■ **ASSIGNMENT**
Copy nothing but the lines below running from the line containing "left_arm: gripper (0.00" through the line containing "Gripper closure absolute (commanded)", both end lines included.

■ **EXTRACTED INFORMATION**
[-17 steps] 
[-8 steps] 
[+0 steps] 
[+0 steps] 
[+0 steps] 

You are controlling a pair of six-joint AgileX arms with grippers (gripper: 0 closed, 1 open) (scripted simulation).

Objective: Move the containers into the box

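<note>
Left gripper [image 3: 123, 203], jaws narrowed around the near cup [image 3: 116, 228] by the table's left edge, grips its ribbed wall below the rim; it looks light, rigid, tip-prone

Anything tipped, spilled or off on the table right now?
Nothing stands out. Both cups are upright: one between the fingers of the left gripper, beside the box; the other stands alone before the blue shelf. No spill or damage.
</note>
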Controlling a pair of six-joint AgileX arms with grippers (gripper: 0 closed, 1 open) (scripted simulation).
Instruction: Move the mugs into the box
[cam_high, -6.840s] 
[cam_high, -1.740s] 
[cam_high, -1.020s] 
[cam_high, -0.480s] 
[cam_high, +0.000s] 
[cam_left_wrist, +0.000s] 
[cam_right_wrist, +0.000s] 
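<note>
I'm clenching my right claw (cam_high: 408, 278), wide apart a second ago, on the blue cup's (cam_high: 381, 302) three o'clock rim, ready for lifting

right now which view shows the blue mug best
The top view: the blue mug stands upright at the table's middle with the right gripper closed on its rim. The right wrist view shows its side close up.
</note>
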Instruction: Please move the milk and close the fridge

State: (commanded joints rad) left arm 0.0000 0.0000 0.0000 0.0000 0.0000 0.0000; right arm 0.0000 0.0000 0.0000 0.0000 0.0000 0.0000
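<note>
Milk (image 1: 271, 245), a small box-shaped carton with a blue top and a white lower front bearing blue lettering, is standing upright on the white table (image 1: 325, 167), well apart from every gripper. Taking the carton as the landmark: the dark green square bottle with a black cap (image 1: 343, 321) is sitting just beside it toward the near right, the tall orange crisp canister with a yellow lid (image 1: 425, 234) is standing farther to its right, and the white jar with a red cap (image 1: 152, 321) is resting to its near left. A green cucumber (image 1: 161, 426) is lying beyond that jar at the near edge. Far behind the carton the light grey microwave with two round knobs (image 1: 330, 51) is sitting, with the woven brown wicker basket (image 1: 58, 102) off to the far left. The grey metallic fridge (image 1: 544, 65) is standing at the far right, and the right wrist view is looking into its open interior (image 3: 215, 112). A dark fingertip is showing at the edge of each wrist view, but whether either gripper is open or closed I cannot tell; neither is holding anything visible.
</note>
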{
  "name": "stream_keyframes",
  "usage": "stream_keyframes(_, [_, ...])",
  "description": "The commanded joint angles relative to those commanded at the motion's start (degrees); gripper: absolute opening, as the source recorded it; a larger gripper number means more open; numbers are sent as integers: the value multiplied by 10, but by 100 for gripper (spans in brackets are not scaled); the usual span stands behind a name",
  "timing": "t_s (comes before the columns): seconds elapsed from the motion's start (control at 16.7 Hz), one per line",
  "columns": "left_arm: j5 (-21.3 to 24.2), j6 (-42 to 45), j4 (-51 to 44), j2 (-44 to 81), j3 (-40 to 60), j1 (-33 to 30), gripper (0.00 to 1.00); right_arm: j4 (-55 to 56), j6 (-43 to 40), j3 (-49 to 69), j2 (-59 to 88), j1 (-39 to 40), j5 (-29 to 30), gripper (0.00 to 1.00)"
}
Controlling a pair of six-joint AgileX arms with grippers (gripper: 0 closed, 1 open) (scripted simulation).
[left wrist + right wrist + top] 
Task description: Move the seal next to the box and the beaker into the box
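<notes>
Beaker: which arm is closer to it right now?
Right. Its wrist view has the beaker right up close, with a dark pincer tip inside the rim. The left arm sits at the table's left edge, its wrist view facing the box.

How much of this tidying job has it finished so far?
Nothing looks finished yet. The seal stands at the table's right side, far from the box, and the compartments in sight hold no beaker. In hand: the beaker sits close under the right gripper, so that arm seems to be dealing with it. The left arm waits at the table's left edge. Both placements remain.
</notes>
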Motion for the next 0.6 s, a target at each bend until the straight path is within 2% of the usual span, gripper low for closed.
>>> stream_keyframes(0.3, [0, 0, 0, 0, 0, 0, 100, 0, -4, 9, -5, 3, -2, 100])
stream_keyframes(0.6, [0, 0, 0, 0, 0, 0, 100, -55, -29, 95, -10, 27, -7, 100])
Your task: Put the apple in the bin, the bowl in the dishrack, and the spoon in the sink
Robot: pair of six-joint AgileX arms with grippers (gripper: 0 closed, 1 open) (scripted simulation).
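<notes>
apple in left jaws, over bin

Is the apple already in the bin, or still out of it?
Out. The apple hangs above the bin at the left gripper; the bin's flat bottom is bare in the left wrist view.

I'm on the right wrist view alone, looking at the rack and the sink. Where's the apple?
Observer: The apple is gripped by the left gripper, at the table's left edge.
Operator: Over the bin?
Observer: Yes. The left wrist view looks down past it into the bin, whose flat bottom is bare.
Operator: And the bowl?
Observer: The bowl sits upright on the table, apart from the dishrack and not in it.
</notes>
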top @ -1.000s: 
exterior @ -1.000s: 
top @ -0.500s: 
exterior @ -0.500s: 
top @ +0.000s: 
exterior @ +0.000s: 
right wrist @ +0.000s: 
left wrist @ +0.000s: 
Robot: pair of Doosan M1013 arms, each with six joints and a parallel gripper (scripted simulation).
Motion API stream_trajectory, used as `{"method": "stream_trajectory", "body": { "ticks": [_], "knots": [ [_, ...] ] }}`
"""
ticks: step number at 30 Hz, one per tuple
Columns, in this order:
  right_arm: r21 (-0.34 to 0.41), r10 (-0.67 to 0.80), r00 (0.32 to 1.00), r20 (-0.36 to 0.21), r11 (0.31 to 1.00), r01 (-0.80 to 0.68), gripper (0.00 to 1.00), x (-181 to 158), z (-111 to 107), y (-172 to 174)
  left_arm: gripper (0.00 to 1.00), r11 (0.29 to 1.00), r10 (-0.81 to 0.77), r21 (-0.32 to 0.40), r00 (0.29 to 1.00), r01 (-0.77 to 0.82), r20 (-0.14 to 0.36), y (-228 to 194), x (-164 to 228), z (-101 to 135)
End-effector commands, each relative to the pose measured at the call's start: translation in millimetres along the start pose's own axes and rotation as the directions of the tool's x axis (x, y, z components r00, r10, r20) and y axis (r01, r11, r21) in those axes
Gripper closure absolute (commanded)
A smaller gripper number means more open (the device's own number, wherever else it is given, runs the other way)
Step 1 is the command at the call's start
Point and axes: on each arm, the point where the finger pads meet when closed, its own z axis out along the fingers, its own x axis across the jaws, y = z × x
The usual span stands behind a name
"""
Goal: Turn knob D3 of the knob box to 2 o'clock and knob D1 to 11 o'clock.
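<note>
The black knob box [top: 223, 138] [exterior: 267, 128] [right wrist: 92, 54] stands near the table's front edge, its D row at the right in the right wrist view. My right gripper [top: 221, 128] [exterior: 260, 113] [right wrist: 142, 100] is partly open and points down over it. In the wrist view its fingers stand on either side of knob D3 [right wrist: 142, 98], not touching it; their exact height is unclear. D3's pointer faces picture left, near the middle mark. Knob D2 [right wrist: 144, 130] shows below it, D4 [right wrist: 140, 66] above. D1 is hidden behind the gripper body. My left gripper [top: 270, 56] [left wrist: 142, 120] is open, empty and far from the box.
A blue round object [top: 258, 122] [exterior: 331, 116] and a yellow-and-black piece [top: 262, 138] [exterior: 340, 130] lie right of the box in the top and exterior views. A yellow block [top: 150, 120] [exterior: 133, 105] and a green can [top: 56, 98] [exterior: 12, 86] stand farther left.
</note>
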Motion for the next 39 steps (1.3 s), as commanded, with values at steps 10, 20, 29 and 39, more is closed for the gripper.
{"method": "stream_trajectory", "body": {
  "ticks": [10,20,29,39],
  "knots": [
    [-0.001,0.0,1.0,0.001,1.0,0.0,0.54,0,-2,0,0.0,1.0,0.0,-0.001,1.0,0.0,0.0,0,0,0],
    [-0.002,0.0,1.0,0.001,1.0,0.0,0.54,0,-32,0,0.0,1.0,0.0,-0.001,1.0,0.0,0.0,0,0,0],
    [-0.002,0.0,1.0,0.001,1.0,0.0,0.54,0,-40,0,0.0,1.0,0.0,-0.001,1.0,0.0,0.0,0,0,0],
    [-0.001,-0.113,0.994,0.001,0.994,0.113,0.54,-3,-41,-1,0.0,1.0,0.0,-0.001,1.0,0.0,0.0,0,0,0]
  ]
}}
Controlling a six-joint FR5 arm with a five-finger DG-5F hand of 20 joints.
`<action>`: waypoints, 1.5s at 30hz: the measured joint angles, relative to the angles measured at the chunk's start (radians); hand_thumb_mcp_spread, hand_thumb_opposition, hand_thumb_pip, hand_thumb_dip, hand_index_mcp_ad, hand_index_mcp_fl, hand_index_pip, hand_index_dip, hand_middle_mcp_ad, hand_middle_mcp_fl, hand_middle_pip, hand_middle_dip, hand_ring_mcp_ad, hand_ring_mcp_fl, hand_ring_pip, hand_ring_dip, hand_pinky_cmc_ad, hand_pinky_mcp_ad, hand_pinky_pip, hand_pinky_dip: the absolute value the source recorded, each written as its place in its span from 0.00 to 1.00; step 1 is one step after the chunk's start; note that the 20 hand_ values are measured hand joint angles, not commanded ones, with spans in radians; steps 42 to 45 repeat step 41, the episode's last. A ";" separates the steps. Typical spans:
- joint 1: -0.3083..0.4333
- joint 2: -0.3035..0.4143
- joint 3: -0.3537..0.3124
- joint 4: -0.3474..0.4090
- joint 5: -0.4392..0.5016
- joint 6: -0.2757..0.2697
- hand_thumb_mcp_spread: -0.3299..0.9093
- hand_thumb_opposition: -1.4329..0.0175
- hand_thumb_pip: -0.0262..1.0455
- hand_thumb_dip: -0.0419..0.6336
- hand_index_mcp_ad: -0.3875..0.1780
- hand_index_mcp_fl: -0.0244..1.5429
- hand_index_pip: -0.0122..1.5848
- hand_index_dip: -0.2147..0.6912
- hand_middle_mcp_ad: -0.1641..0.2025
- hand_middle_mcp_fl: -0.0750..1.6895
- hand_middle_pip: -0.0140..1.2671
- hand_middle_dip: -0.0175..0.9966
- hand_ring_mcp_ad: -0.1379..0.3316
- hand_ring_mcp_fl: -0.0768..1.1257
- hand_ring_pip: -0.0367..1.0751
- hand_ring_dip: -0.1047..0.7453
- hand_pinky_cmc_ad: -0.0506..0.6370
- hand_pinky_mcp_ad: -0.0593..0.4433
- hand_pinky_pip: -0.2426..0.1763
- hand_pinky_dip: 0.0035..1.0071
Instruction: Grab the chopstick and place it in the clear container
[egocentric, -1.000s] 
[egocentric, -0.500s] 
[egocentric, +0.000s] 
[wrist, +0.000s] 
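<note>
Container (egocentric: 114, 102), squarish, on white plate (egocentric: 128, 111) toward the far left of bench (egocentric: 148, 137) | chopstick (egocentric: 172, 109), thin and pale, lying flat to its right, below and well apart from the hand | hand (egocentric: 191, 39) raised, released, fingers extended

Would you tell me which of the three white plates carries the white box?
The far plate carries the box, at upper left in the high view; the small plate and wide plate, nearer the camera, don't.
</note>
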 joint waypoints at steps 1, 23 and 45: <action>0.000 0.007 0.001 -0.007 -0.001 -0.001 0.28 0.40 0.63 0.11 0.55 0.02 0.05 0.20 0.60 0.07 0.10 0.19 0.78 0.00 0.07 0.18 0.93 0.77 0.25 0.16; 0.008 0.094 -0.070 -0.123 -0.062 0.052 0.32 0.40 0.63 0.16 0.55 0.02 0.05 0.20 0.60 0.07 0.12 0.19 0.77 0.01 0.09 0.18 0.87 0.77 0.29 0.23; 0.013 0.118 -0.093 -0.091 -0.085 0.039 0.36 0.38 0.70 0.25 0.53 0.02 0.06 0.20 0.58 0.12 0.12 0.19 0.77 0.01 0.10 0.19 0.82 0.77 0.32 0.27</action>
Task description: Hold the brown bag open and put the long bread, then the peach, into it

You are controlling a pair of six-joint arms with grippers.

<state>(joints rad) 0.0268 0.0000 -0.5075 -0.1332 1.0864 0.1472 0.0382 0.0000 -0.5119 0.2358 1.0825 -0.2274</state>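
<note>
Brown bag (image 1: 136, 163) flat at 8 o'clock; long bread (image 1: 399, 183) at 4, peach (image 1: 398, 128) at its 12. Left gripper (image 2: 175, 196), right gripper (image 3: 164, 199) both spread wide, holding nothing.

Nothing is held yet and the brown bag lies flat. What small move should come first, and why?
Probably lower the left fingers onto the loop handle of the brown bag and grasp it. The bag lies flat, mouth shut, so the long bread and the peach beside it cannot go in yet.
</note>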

■ **EXERCISE RESULT**
  left_arm: gripper (0.00 to 1.00), r11 (0.29 to 1.00), r10 (-0.81 to 0.77), r21 (-0.32 to 0.40), r00 (0.29 to 1.00), r01 (-0.77 to 0.82), r20 (-0.14 to 0.36), y (-228 to 194), x (-164 to 228), z (-101 to 135)
End-effector commands, each relative to the pose measured at the call's start: translation in millimetres along the start pose's own axes and rotation as the directions of the tool's x axis (x, y, z components r00, r10, r20) and y axis (r01, r11, r21) in those axes
Gripper closure absolute (commanded)

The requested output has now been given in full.